| Exercise description |
Only the lines below between the one holding "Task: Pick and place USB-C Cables" and the one holding "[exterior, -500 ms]", inclusive, are to be reproduced word for word; the pictures are to be left out.

| Records to process |
------------------------
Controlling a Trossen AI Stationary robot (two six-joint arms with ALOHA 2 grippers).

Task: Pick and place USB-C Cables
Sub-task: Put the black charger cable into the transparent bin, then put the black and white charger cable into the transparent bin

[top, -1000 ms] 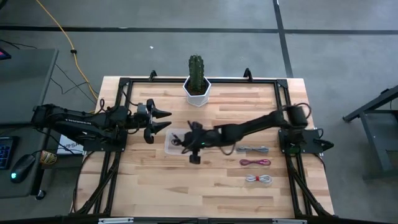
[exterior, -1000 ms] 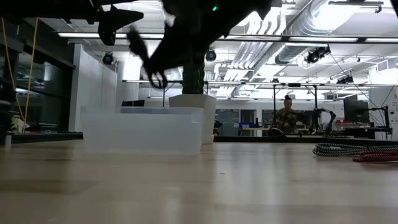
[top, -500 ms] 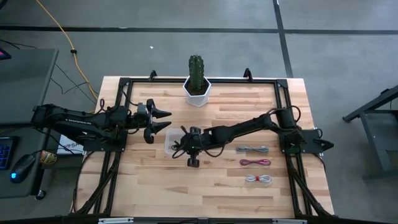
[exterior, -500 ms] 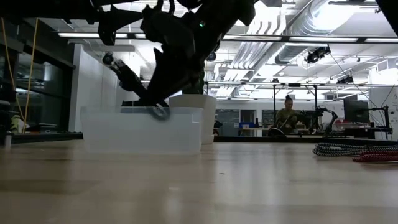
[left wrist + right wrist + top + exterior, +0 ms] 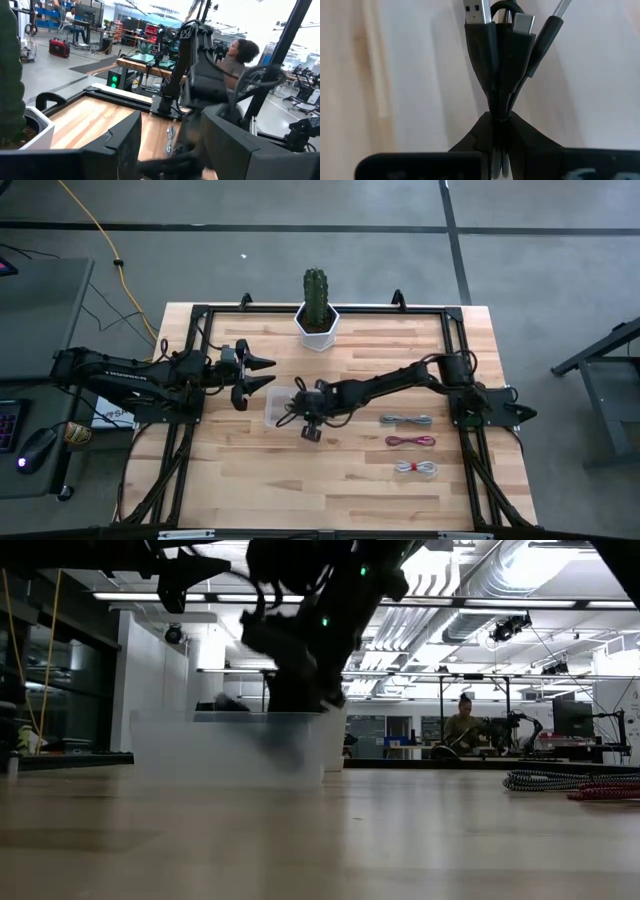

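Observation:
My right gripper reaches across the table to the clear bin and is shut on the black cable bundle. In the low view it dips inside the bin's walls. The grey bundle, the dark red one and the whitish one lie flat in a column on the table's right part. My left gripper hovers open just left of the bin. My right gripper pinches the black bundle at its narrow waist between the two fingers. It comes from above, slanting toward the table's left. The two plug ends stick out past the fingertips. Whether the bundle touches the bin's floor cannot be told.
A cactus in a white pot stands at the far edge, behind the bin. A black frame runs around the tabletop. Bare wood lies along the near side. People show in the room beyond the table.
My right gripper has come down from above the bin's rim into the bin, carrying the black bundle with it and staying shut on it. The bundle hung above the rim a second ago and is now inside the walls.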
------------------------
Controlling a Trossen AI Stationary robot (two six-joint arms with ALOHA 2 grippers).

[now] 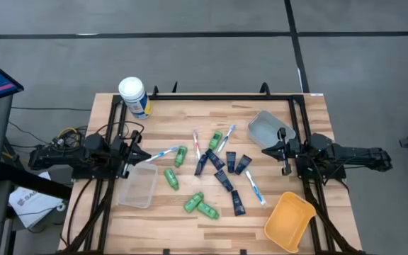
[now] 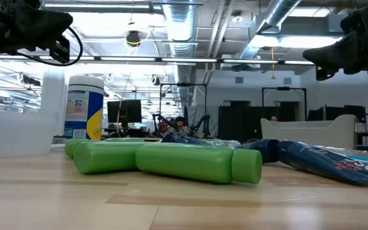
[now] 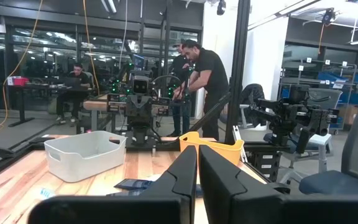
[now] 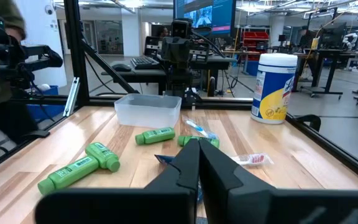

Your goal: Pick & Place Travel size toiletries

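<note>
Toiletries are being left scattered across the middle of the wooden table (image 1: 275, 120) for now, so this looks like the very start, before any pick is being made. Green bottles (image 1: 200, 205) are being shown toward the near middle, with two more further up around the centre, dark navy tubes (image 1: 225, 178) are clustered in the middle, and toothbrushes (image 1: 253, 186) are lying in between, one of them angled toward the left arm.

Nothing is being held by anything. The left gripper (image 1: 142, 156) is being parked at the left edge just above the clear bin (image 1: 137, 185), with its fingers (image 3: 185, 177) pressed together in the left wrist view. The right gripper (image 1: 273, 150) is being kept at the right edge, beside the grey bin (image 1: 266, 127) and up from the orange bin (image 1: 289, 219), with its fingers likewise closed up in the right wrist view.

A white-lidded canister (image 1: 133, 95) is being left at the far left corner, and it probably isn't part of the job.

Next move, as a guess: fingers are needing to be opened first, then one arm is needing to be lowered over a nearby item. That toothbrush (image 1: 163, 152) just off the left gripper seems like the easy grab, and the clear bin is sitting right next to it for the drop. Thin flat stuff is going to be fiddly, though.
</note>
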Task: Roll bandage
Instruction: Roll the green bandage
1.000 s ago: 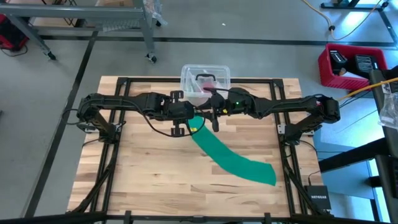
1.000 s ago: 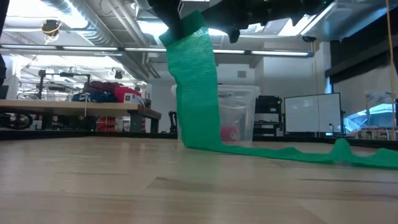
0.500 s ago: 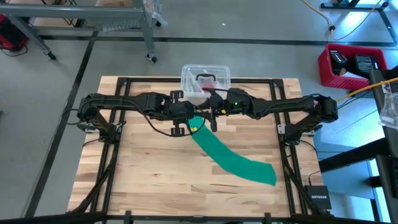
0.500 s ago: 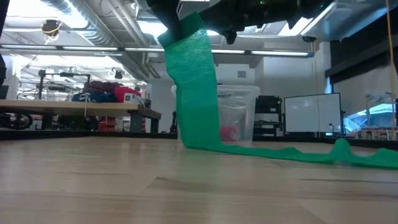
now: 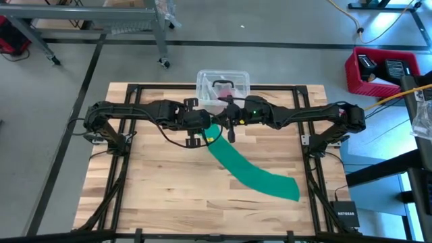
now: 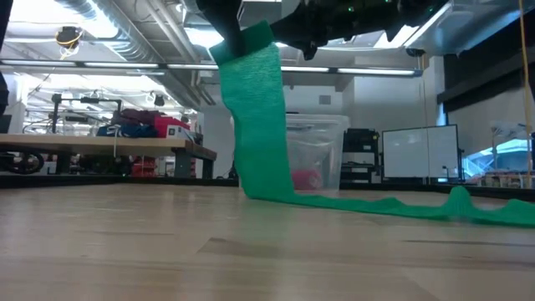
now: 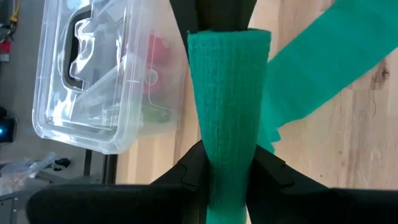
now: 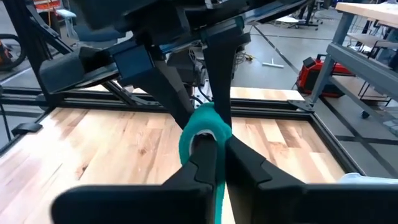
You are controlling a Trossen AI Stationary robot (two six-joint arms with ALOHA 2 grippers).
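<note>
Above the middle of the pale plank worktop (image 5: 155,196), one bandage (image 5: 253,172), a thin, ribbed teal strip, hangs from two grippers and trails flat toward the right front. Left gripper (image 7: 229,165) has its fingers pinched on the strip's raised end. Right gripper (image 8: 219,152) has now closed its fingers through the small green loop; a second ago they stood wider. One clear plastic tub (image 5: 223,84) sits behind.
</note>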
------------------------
| Response area |
Task: Pick and place USB-C Cables
Sub-task: Put the black charger cable into the transparent bin, then put the black and white charger cable into the transparent bin

[top, -1000 ms] 
[exterior, -1000 ms] 
[top, -500 ms] 
[exterior, -500 ms] 

The exercise is complete with this answer.